The DNS side is one MX record pointing at the host. The
container side is exposing port 25 with cap_add: NET_BIND_SERVICE so the process can bind a privileged port.
That’s the entire infrastructure.
The outbox as the dashboard
Because everything runs through that one email_outbox table,
the table effectively is the operational dashboard. The admin
UI’s Email page is a render of recent rows: id, recipient,
subject, current state (pending / delivered / bounced /
failed), the SMTP transcript or bounce reason, and how many
attempts it’s taken. You can click into any row and see exactly
what happened and when. There’s also a small “send a test
email” form at the top, which has been the single most
useful piece of UI for verifying live deliverability after a
DNS or DKIM change.
None of this was a separate thing I built. It came almost free from the queue-worker architecture — the data was already there because the worker had to track state to do its job; surfacing it as an admin view took a page handler and a template. It’s now the first place I look when a user reports they didn’t get an email.

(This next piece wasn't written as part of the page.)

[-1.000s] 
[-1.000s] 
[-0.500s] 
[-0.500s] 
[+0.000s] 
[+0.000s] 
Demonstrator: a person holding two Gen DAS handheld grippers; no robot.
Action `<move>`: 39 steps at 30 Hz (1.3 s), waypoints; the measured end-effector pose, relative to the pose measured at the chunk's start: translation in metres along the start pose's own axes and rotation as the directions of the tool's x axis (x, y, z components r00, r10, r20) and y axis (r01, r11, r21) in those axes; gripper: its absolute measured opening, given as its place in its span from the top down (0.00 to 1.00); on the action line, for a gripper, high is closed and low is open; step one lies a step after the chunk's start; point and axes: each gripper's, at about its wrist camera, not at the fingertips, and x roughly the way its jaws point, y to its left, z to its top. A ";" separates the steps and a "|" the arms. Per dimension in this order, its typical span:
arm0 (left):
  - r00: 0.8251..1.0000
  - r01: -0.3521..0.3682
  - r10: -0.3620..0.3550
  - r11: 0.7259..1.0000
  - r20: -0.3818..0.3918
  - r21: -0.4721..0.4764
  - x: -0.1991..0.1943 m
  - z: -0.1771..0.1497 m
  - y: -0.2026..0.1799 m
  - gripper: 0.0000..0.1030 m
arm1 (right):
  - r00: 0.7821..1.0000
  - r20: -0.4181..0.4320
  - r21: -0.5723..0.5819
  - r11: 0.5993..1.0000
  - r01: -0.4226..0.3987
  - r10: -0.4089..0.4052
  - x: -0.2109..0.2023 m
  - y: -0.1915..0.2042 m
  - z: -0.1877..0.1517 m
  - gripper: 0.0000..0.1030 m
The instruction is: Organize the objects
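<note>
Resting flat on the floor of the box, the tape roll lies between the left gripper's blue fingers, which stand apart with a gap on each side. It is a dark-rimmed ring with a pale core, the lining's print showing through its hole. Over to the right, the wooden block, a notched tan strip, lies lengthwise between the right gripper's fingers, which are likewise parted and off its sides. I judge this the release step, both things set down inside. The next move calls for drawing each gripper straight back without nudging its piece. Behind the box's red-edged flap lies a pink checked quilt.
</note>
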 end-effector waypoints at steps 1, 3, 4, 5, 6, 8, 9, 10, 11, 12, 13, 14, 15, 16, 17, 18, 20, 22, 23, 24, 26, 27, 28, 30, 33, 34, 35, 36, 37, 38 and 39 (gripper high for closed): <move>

A small discipline worth mentioning: the body of the message is wiped from the outbox row the moment it reaches a terminal state. Before that, the body has to stay in the row so the worker can retry. After that, there’s no operational reason to keep it, and storing former password-reset email contents around indefinitely would be its own kind of problem. The status, the timestamps, and the bounce reason all stay; the body goes.
Dropping Postfix
The last commit in the chapter was deleting the Postfix sidecar. Once direct-to-MX was running cleanly in production for a few hours, the sidecar wasn’t doing anything any of the live traffic needed. Removing it took out a container, a docker-compose stanza, a couple of network ports, and a category of configuration drift I had been quietly nervous about. The deployment shape is one app process now, no helper.
Looking back
This was the most fun stretch of the project so far. The problem space had the right shape for me — bounded, well-specified, end-to-end testable, and full of operational details that were actually interesting to figure out. The end result is one Go package, one SQLite table, and one MX record. It does what mail-as-a-service was going to do for me, except I understand every part of it and nothing in the path costs me money or knows anything about my users beyond the fact that they signed up for a feed-filtering app.
That’s a worthwhile trade for FeedFilters. It might not be for a service that sends millions of marketing emails, where deliverability work is ongoing and a vendor’s reputation engine pays for itself. For an indie app sending a handful of transactional emails to people who asked for them, doing it yourself turns out to be reasonable.